» BRIEF
Retype every line of the data below, starting with the first and ending with the line that contains "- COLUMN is", but leave out the pictures.

» GIVEN DATA
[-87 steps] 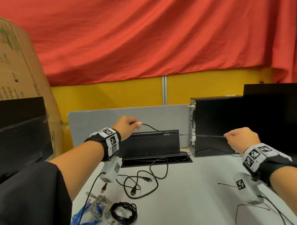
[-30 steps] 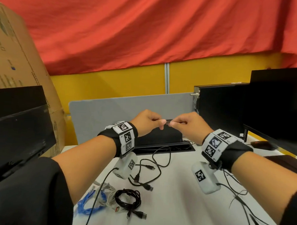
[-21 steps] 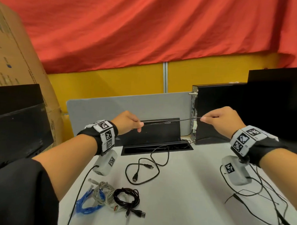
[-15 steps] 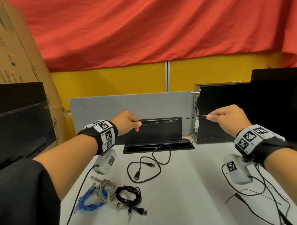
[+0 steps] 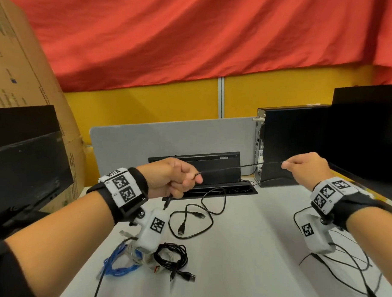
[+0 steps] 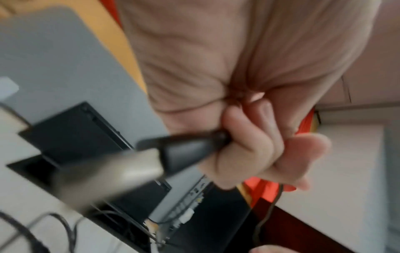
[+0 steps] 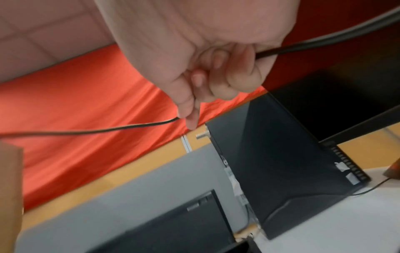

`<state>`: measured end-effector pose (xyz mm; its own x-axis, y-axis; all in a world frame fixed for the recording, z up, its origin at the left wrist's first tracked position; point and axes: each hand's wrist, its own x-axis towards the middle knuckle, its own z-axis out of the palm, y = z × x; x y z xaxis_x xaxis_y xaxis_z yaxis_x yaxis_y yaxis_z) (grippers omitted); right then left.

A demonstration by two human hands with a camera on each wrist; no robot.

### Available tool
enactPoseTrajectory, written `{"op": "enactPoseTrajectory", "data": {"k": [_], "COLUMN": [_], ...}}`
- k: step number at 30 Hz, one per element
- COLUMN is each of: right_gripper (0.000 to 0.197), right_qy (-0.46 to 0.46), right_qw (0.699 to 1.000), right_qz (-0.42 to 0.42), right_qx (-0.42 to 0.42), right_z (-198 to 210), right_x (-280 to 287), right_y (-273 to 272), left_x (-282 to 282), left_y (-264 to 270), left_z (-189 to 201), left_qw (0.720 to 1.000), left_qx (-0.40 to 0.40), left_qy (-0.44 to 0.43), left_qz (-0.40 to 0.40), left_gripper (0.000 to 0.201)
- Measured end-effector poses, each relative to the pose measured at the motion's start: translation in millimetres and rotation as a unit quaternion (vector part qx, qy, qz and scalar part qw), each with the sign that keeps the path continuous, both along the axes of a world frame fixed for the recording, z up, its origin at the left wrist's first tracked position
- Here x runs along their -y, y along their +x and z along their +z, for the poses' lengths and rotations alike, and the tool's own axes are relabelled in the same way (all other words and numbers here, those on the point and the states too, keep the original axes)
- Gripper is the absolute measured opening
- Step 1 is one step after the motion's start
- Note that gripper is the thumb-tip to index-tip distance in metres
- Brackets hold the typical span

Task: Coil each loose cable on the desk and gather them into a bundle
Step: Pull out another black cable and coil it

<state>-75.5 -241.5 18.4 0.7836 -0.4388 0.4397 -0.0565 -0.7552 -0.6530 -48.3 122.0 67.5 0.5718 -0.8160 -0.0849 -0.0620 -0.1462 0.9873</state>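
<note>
A thin black cable (image 5: 238, 168) runs through the air between both hands above the white desk (image 5: 242, 250). My left hand (image 5: 178, 180) grips its plug end in a fist; the USB plug (image 6: 121, 166) sticks out below the fingers. My right hand (image 5: 301, 165) pinches the cable (image 7: 121, 127) between thumb and forefinger, near the black computer tower. A loose black USB cable (image 5: 195, 217) lies looped on the desk centre. Near the front left sits a coiled black cable (image 5: 171, 256) beside a coiled grey cable (image 5: 131, 250) and a blue cable (image 5: 117, 265).
A black computer tower (image 5: 288, 142) and monitor (image 5: 369, 132) stand at the right. A second monitor (image 5: 23, 155) and a cardboard box (image 5: 20, 71) stand at the left. An open black cable tray (image 5: 212, 171) lies before the grey divider (image 5: 168, 138). Thin wires (image 5: 346, 262) trail over the right desk.
One second ago the hands met at the centre; they have since drawn apart, stretching the cable. My left hand has dropped slightly, and the plug now hangs below it.
</note>
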Motion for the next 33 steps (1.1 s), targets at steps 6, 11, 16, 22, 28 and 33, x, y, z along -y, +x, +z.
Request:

» OUTPUT FOR THIS EXERCISE
[-87 steps] 
[-30 steps] 
[-21 steps] 
[-15 steps] 
[+0 steps] 
[+0 steps] 
[+0 steps] 

`<state>`: measured end-effector pose (xyz mm; its own x-axis, y-axis; all in a world frame fixed for the recording, z up, its origin at the left wrist's first tracked position; point and axes: each hand's wrist, its own x-axis towards the middle knuckle, its own z-axis out of the palm, y = z × x; x y z xaxis_x xaxis_y xaxis_z yaxis_x yaxis_y yaxis_z) (grippers omitted); right then left.

A demonstration by two human hands with a camera on each wrist; no robot.

### Available tool
enactPoseTrajectory, written `{"op": "enactPoseTrajectory", "data": {"k": [_], "COLUMN": [_], ...}}`
- k: step number at 30 Hz, one per element
- COLUMN is each of: right_gripper (0.000 to 0.197), right_qy (-0.46 to 0.46), right_qw (0.699 to 1.000), right_qz (-0.42 to 0.42), right_qx (-0.42 to 0.42), right_z (-198 to 210), right_x (-280 to 287), right_y (-273 to 272), left_x (-282 to 282), left_y (-264 to 270), left_z (-189 to 201), left_qw (0.720 to 1.000), left_qx (-0.40 to 0.40), left_qy (-0.44 to 0.43), left_qz (-0.40 to 0.40), left_gripper (0.000 to 0.201)

Here the output is complete.